Valencia

Büyük İspanya turumuzun ikinci durağı, yaz mevsiminde deniz tatilcilerinin akınına uğrayan Valencia'ydı.Söylenenlere göre Haziran-Eylül arası aylarda sahil şeridindeki otellerde yer bulabilmek için yıl öncesinden rezervasyon yaptırmak gerekiyormuş. Biz sezon dışı bir tarihte gittiğimiz için geniş plajlarında, sokak sanatçılarının eserlerini görmekle ve şehrin keyfini çıkarmakla yetindik.

Kum ile Yaratılan Şaheser

Valencia, İspanya'nın 3. büyük şehri olarak geçiyor. Hem tarihi dokusu hem de modernleşme çabası ile aslında arada kalmış bir şehir.
İlk görülecek yerler arasında Iglesia Catedral/Le Seu/Saint Mary's Cathedral ve bilinen adı ile Valencia Katedrali geliyor. Mimari olarak muhteşem bir yapı olan bu katedral 1262 yılında Cami olarak inşa edilmeye başlanmış ancak yapımı tamamlanmadan Kilise'ye çevrilerek 1425 yılında tamamlanmıştır. Bu katedrali meşhur kılan özelliği ise Hz. İsa'nın "Son Akşam Yemeği"nde kullandığı kutsal kase'nin içindeki bir şapelde muhafaza ediliyor olması.


Valencia Katedrali

Daha sonra şehrin tarihi kısmı olan ve El Carmen olarak isimlendirilen merkezinde bir gezinti yapıyoruz.
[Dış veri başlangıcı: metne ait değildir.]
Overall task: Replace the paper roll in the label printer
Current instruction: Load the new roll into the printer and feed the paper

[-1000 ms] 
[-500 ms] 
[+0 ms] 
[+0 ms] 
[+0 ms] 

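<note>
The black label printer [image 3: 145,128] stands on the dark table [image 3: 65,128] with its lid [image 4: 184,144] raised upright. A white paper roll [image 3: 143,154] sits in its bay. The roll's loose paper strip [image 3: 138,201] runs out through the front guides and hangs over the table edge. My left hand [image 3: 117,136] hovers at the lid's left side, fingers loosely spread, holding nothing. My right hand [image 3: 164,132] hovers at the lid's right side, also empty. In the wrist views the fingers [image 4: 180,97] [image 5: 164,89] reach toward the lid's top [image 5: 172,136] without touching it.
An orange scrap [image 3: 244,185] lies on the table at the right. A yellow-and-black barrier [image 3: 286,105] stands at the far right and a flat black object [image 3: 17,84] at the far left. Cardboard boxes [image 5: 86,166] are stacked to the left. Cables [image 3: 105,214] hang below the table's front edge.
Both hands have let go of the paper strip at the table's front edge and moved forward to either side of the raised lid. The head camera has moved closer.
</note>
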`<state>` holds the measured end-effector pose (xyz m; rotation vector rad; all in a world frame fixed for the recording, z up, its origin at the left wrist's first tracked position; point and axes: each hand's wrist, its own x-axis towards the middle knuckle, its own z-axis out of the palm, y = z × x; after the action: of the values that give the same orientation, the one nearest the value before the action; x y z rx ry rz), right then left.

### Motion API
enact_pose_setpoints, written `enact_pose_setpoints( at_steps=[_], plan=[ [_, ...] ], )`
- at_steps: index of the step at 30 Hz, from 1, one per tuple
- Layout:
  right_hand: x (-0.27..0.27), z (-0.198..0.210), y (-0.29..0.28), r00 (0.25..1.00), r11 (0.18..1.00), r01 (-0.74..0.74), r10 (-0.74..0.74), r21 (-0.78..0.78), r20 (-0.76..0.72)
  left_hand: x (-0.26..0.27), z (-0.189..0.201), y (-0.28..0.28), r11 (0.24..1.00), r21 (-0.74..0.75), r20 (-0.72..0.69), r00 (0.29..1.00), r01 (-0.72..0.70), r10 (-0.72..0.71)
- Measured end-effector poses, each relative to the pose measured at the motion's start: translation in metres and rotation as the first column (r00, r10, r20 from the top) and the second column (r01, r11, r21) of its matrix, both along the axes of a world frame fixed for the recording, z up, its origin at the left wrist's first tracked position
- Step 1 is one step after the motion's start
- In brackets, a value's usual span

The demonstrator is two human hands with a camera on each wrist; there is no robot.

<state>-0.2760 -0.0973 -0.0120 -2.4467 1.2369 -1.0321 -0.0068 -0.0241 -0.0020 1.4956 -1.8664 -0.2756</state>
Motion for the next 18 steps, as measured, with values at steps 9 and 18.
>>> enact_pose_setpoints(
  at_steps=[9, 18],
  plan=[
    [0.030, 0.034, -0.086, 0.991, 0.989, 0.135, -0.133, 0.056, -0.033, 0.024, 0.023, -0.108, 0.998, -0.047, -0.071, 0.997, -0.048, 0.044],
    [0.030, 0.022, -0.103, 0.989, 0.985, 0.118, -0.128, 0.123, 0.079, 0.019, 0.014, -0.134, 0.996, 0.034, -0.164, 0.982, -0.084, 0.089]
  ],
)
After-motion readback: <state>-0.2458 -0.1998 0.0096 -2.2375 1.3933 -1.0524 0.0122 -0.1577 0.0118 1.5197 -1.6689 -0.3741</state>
Özenle korunan surlar, tarihi kapılar ve binalar içerisinde kendinizi kaybetmeniz çok olası. Bizim gibi ekip ile gezmek zorunda değilseniz bu tarihi bölgeyi faytonla gezerek, tarihin içinde tamamen kaybolabilirsiniz.
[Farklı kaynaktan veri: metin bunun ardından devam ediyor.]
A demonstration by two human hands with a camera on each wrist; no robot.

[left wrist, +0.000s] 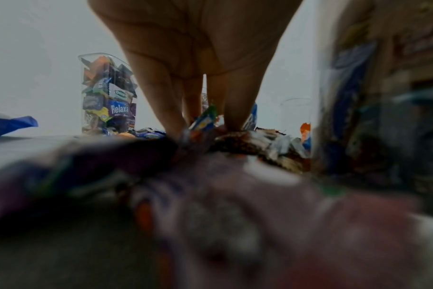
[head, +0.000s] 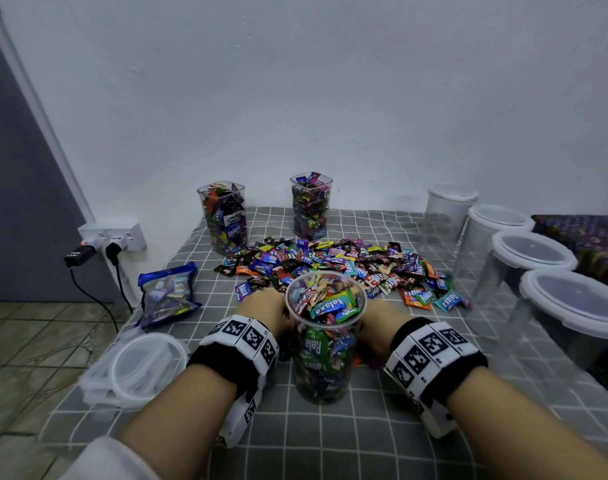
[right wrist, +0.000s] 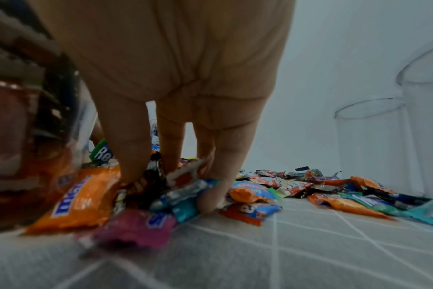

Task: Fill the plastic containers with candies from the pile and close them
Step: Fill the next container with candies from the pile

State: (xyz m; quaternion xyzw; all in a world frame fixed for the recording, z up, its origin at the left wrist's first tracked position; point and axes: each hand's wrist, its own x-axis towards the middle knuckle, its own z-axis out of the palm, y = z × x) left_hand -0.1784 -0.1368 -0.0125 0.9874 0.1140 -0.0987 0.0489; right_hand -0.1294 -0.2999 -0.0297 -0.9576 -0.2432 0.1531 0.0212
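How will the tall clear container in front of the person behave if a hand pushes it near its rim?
The tall container is narrow and high, so a push at its rim would probably tip it rather than slide it. Candies fill it to the open top, so it likely feels heavy and some would spill. The checked cloth beneath may add friction.

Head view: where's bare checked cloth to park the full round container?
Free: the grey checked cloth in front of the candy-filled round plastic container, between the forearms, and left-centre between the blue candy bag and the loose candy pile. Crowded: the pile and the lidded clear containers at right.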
Bu şehirde göreceğiniz yerler arasında en spesifik özelliklere sahip yerlerden birisi La Lonja adı verilen "İpek Çarşısı"dır. Yapısal olarak hem dışardan hem de içerden oldukça dikkatinizi çekecek bir yapıya sahip bu bina 1469 yılında yapılmış olup, şu anda UNESCO tarafından Dünya Mirası olarak koruma altındadır. Ayrıca Plaza Del Mercado isminde belki de tarihte yapılmış ilk alışveriş merkezlerinden birini görebilirsiniz. Yapı hala kullanılmakta olup, içinde şarküteri, et, baharat vs. gibi ürünlerin satıldığı bir pazar bulunmaktadır. Bu markete girerken veya çıkarken kafanızı kaldırıp meydandaki apartmanlara bakarsanız, muhtemelen hayatınızda gördüğünüz en dar cepheli ve küçük tüccar evelerini göreceksiniz.


Plaza del Mercado



Valencia şehrinin modern yüzünü oluşturan başlıca yapılardan biri Ciudad De Las Artes Las Ciencias yani Valencia'nın içinde bir bilim ve sanat şehri... Bu yapı veya bölge 1998 yılında hizmete açılmıştır. İçinde bulunan yapılar, mimari özellikleriyle dikkat çekmekle beraber farklı amaçlarla kullanılmaktadır. Bunlardan bazıları;
L’Oceanografic : Burası dev bir akvaryumdur. Yaklaşık 500 farklı çeşitten, 45 bin canlı barındıran dev bir akvaryum.
L’Hemisferic : Bu yapı, içinde sinema bulunduran bir gökyüzü gözlem evidir. Yapının göz şeklinde olması ise bununla ilgilidir.
El Palau de les Arts Reina Sofia : Burası bir opera binası olup, konserler ve sanat gösterileri için kullanılmaktadır.
El Pont de I’Assut de I’Or : 125 metre uzunluğunda sanatsal bir köprü.
L’Agora : Konser ve spor etkinliklerinin düzenlendiği bir kompleks.
El Museu de les Ciencies Principe Felipe : Prens Felibe Bilim Müzesi'nde en dikkat çekici özellik, içinde dev bir balina iskeletinin olması.


Bilim ve Sanat Şehri



Akşam üzeri turumuzu bitirdikten sonra biraz otelimizde dinlendik ve daha sonra akşam yemeği için bu güzel şehrin sahil kesiminde bulunan restoranların yolunu tuttuk. Şehir gerçekten çok geniş ve altın gibi bir kumsala sahip. Buranın hemen sonrasında ise sırayla dizilmiş restoranlar var. Tabi ki, Valencia'da olup Paella'dan başka birşey yenir mi diye düşünerek, deniz kenarında paella-şarap keyfi yapıyoruz... Paella hakkında kısa bir bilgi vermek gerekirse, aslında bu yiyecek Valencia şehrinde doğmuş bir yemek türüdür. İlk yapıldığı zamanlarda amaç, evin hanımının dolabında kalan yiyecekleri karıştırırak bir yemek yaratması olmuş. Daha sonra deniz mahsullü, etli, tavuklu çeşitleri türetilerek yöresel bir yemeğe dönüşmüş.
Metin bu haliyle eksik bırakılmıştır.